How to troubleshoot auto AC
Auto AC systems are fairly simple and so is the way to troubleshoot auto AC. The most common reason they stop pumping out cold air is because the system has a leak and is running low on refrigerant or is out of refrigerant. You can buy a DIY AC recharge kit at any auto parts store, but if you don’t diagnose the system properly, you can actually cause more damage. See this post on the dangers of using an AC recharge kit.
So, before you run out and buy a recharge kit, take a minute to perform these checks first.
Find out what type of refrigerant your vehicle uses
Most cars and trucks from the 90’s until around 2017 used R-134a refrigerant. That refrigerant is inexpensive and easy to buy at any auto parts store. But late-model vehicles use a more planet-friendly R-1234yf that you CANNOT BUY WITHOUT A LICENSE. If your vehicle is filled with R-1234yf, there are still a few things you can check, but if the system is low, you’ll have to take it to a shop.
If you own a hybrid vehicle, find out if uses an electric AC compressor
Conventional engines power the AC compressor with a drive belt, but some hybrid vehicles have an electric compressor. Older hybrid systems still use R-134a refrigerant but they use a different oil. If you try to recharge those systems with a DIY AC recharge kit that contains conventional oil, you can cause all kinds of damage to the electric compressor and even possibly electrocute yourself In the process. If you’re hell-bent on recharging the AC in your hybrid that’s equipped with an electric compressor, you MUST purchase refrigerant that doesn’t contain oil.
Next, find out if your system uses a magnetic compressor clutch
All older systems use a magnetic compressor clutch to disengage the compressor when the system is off or cooling needs are low. But some newer vehicles use a “clutch-less” variable displacement compressor. The pulley and compressor shaft on those compressors rotate any time the engine is running, even if the AC is turned off. That may seem like a waste of energy, but this type of compressor has a vacuum or electrically operated valve that only allows refrigerant flow into the compressor when the system is turned on. When the valves are off, the compressor is basically free-wheeling and using very little energy.
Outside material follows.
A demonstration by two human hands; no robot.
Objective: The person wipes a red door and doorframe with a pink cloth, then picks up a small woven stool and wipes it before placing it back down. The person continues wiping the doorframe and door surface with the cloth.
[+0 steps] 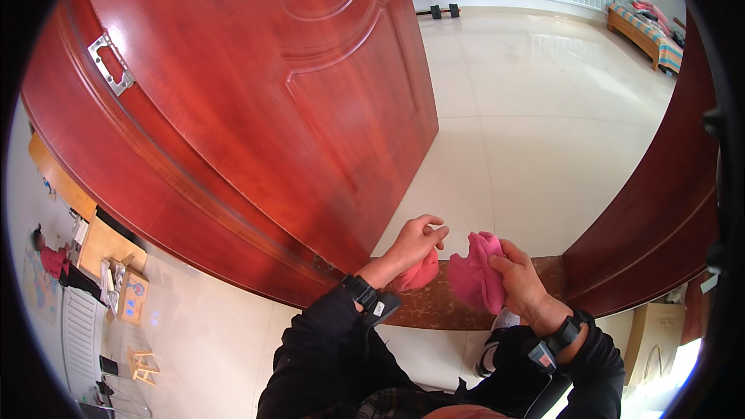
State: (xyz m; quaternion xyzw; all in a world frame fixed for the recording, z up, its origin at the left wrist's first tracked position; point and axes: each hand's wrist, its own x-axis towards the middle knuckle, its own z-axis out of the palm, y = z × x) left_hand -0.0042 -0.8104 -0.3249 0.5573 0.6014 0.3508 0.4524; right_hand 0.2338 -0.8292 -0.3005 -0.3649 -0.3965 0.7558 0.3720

If you don’t check the clutch type ahead of time, you can easily misdiagnose the system by thinking that a clutch-less compressor is actually pumping refrigerant when it’s actually free-wheeling.
Next, find out if the system in your vehicle is an orifice tube or expansion valve design
Orifice tube and expansion valve systems differ in how they meter high-pressure refrigerant into the evaporator coil. Some of the testing routines I refer to below are system-dependent; in other words, the temperature checks for an expansion valve system are different than the temperature checks for an orifice tube system.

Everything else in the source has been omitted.